▶ **Input data**

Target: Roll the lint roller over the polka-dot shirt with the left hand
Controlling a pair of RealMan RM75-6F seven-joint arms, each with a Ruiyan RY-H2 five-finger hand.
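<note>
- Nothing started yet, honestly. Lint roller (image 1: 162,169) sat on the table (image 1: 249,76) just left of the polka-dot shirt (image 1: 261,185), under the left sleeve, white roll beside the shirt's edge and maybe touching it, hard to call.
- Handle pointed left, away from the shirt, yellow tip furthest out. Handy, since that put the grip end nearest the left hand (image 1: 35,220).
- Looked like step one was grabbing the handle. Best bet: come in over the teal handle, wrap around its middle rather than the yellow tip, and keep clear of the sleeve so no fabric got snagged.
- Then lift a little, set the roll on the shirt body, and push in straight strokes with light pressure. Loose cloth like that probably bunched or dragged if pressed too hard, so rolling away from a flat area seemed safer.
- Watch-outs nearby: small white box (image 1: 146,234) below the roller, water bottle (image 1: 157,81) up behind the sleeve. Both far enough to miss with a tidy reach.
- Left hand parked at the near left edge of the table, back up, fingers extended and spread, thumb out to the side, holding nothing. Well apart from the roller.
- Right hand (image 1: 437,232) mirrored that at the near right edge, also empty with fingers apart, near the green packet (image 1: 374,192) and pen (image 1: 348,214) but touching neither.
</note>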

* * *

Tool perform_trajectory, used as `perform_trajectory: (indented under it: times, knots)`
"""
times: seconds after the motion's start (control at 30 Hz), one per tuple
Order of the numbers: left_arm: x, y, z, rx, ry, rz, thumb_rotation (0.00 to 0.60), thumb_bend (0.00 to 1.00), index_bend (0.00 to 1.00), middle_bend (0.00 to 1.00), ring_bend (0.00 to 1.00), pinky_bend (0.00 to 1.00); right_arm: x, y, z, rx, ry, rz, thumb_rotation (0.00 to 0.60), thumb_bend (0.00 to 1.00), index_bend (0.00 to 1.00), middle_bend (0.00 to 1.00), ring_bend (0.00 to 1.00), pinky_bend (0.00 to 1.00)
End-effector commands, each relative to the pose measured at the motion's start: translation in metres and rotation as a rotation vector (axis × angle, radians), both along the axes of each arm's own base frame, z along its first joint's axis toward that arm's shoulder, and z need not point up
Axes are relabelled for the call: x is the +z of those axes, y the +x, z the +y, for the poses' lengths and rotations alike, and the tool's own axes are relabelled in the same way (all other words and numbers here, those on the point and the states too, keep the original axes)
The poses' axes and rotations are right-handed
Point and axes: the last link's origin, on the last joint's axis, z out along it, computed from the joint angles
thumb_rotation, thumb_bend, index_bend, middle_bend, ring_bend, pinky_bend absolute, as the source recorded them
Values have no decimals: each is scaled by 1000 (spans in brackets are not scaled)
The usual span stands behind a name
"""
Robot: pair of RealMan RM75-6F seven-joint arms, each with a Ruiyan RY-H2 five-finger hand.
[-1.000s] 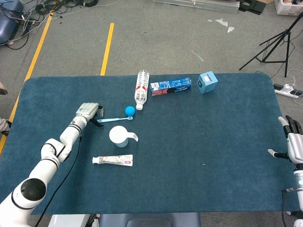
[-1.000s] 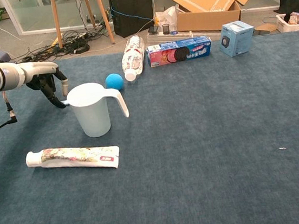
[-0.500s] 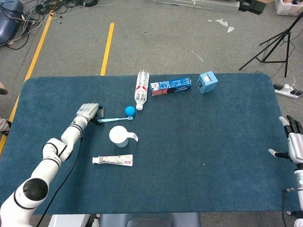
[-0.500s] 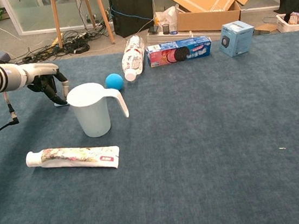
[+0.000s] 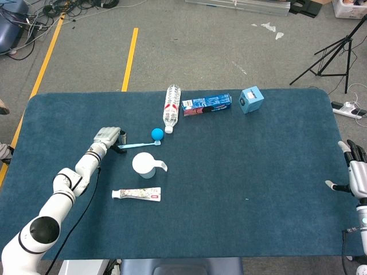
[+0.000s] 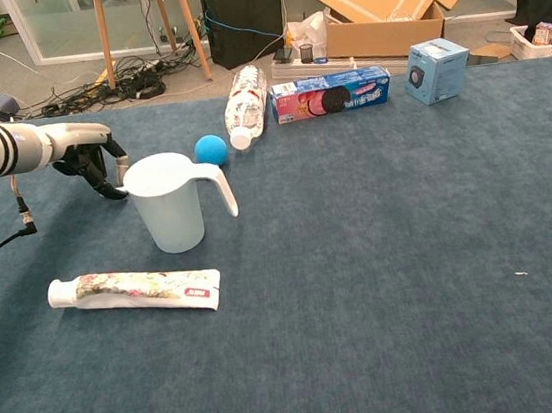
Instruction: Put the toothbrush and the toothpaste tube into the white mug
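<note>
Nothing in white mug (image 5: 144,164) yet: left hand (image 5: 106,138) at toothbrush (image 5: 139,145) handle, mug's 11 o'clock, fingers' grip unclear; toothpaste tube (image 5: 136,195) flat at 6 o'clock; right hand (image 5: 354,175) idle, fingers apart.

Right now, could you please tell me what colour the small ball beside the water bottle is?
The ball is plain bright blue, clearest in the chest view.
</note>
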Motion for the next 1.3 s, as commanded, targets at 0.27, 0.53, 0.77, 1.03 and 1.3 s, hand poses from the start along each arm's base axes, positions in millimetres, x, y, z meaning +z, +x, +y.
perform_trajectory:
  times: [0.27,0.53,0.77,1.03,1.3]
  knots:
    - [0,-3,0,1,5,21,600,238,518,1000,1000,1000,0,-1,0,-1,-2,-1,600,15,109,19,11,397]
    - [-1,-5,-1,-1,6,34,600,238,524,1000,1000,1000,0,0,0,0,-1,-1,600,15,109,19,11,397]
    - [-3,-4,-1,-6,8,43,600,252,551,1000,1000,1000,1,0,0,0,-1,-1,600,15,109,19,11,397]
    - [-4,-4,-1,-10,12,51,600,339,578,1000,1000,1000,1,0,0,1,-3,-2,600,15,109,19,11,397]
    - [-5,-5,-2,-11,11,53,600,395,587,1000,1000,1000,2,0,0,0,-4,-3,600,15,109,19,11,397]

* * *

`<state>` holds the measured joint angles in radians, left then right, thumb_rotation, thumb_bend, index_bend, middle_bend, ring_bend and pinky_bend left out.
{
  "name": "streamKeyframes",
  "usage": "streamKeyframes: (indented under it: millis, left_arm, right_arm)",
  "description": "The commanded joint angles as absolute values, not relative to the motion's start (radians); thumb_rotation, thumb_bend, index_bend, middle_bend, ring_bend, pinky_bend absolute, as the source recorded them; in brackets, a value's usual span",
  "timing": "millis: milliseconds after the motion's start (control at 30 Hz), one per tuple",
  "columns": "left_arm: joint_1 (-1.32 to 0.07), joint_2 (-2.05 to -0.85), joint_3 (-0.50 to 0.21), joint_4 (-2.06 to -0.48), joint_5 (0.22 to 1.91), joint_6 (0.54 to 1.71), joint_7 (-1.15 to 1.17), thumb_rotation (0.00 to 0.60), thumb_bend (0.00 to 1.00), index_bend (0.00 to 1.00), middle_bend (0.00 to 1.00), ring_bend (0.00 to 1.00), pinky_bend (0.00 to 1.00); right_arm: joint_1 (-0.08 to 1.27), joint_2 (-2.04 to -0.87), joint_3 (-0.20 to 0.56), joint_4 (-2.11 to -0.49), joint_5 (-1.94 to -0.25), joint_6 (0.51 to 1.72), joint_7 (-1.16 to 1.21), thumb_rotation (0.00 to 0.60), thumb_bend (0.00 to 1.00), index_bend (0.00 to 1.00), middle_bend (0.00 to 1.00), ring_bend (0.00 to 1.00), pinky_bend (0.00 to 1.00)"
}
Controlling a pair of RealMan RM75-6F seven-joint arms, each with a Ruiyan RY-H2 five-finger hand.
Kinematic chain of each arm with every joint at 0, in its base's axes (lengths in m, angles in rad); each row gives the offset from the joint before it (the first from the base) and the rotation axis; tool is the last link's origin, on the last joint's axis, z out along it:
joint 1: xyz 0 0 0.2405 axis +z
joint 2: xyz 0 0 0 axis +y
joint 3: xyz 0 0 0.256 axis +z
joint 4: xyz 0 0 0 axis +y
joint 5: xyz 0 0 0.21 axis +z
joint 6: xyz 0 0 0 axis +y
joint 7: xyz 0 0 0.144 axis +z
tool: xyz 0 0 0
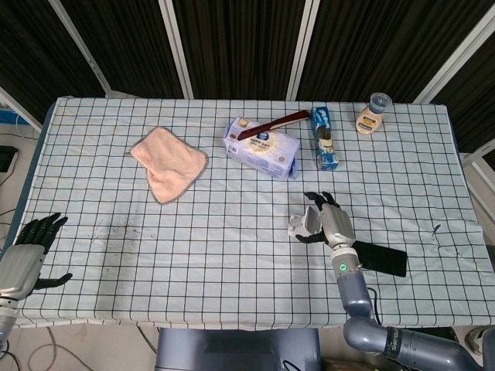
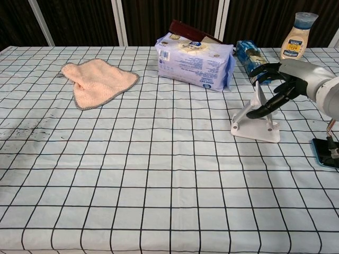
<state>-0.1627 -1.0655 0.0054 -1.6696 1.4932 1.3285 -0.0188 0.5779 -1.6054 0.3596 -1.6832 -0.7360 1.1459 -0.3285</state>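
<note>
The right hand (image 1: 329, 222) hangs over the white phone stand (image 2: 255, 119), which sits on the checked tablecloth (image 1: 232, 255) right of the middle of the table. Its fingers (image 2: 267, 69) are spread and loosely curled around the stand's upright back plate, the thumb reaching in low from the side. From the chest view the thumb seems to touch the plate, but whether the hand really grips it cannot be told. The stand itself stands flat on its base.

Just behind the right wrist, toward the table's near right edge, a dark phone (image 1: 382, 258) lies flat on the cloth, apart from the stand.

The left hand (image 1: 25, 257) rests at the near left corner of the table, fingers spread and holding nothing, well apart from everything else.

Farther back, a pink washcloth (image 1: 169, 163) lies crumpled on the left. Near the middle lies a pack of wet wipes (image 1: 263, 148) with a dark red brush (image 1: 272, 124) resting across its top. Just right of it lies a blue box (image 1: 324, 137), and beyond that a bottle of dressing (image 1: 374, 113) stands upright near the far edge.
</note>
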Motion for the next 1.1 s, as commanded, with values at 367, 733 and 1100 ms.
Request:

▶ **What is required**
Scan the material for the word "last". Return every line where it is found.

▶ **Exercise solution**
Point and axes: the last link's origin, on the last joint's axis, z out along it, computed from the joint angles
Kinematic chain of each arm with every joint at 0, in its base's axes (lengths in m, angles in rad); each row gives the offset from the joint before it (the first from the base) and the rotation axis; tool is the last link's origin, on the last joint's axis, z out along it:

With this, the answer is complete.